June 11, 2013 by ginafashionistar
Image via Flickr creative commons from A Garden Waltz
Everybody knows that nowadays you don’t need to shell out a fortune at the hairdressers to get great results when dying your hair. There are many top of the range products available on the supermarket shelf for you to use at home, fuss free and with brilliant results.
Home dying is not without its common pitfalls, there are many stories of things gone wrong and most people will have a friend who has accidentally dyed their hair the wrong colour. To avoid these it is important you stick to a set of rules.
Choose a colour
Chestnut brown, platinum blonde, shocking pink – unless it is a crazy shade, most will recommend you stay within a couple of shades of your natural colour. Also, don’t think the colour of the wonderful looking model on the box is exactly what you’re going to get. The colour indicator on the side of the box is usually a better indicator. Also, your original shade will alter how the dye comes out. If you do want a big change, go to the hairdressers and let the pros do what they do best.
You can’t rush into these things, it is important to prepare your hair for the dying process. It will become slightly damaged during the process, so a few days beforehand use a deep-conditioning treatment. As well as strengthening your hair, it will help it absorb the colour more easily.
It may sound strange, but give your hair a wash the night before you put the dye in; the reason being your nails might scratch your scalp. Dye can be particularly nasty when it gets into an open wound.
Make sure you have all the essentials to hand before you begin. You’ll need a comb to separates sections of hair, hair clips and some petroleum jelly – put this along your hairline to prevent the dye from staining your skin. Use an old button shirt rather than a t-shirt as it will be easier to take on and off when you have a head full of dye.
Try, be careful
Do a skin test before you jump in with both feet. Even though most products will have been thoroughly tested before reaching supermarket shelves, there is no knowing whether or not you will have an allergic reaction. It is also best to do this at least two days before you dye your hair.
If your hair has been damaged by heat or whatever else, it is best to leave it to the professionals. Similarly, if your scalp is easily irritated, don’t risk it.
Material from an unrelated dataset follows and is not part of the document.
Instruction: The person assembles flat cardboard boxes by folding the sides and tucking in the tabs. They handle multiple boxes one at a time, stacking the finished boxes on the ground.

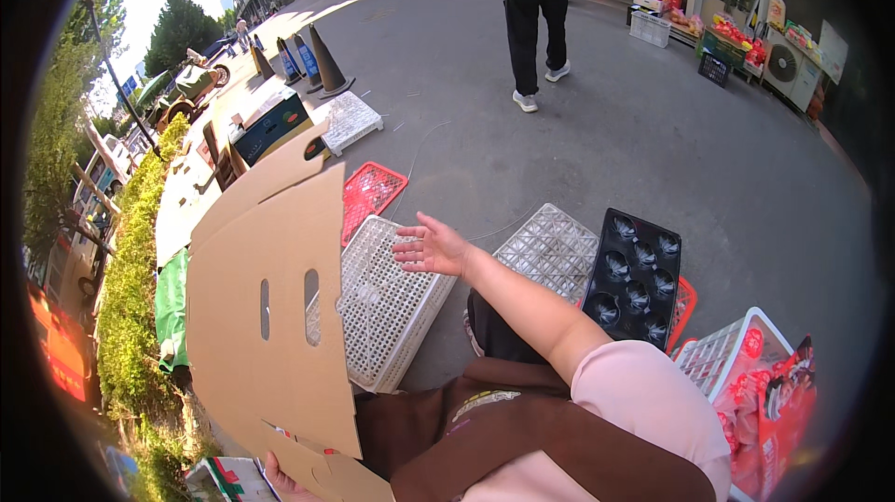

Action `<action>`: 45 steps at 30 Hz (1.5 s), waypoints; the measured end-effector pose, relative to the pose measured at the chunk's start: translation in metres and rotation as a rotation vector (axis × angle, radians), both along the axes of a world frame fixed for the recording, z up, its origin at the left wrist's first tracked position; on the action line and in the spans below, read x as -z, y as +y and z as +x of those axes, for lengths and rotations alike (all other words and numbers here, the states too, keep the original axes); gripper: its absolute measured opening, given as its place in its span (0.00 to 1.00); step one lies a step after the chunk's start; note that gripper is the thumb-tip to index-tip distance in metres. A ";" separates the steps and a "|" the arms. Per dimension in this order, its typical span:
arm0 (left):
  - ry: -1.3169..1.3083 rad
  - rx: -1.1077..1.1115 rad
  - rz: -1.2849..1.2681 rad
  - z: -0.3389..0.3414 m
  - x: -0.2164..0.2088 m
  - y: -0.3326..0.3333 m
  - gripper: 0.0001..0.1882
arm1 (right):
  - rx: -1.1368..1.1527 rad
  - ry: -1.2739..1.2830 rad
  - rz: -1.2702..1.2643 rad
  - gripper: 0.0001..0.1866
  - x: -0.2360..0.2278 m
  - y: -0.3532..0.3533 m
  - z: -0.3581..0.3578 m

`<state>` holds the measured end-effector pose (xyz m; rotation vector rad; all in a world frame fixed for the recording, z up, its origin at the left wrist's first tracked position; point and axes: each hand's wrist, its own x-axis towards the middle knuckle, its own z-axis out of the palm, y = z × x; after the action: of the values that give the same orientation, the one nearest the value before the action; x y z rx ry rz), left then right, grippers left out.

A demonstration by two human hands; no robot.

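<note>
A large flattened cardboard box [280,250] with oval hand holes stands tilted on my left side. My left hand [282,481] grips its lower edge near the bottom of the view; most of those fingers are hidden behind the board. My right hand [434,245] is stretched forward, fingers spread, holding nothing. It hovers over a white perforated plastic crate [396,302], apart from the cardboard. A red plastic basket [371,192] lies just beyond the crate.
Right of my arm lie a white lattice crate [548,246] and a black moulded fruit tray [636,274]. A white basket [722,353] with red bags stands at lower right. A person [538,22] walks ahead. Traffic cones [328,59] and a hedge [135,297] are at left.
</note>
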<state>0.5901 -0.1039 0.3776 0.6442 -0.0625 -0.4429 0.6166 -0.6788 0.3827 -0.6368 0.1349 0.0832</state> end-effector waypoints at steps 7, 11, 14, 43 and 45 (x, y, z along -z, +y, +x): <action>0.252 0.166 0.597 0.008 -0.087 -0.066 0.28 | -0.228 -0.149 0.058 0.38 -0.004 -0.078 -0.033; 0.340 0.240 0.701 0.022 -0.098 -0.082 0.33 | -0.205 0.092 -0.092 0.24 -0.001 -0.064 -0.054; 0.343 0.234 0.718 0.032 -0.109 -0.099 0.34 | -0.181 0.104 -0.386 0.21 0.044 -0.079 -0.030; 0.428 0.315 1.602 0.220 0.270 -0.072 0.15 | -0.169 0.995 -1.445 0.31 0.198 -0.044 0.068; 0.304 0.241 1.705 0.214 0.284 -0.078 0.18 | -0.149 1.003 -1.534 0.30 0.202 -0.037 0.071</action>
<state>0.8043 -0.1818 0.0932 2.2404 0.6034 -0.7837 0.6878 -0.7154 0.1803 -2.0976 1.1943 0.4636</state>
It may sound obvious, but always make sure you read the instructions. They can differ from brand to brand – and just because you have done it 100 times before with one, it does not mean that process will work for another. Also, make sure you wear the gloves provided. They’re there for a reason.
During the dying process, go through your hair in sections using a wide-toothed hairbrush. Divide into four sections, quarters is usually best. Split it down the middle and then from front to back. Clip them into place before applying to the roots and running the dye through each one smoothly with your hands.
Wait the allotted time on the box and then rinse out. Make sure you condition your hair to restore some of its health and then dry it thoroughly as the colour will look different when wet. If it is not what you were after, call a number on the box and they should be able to talk you through the options.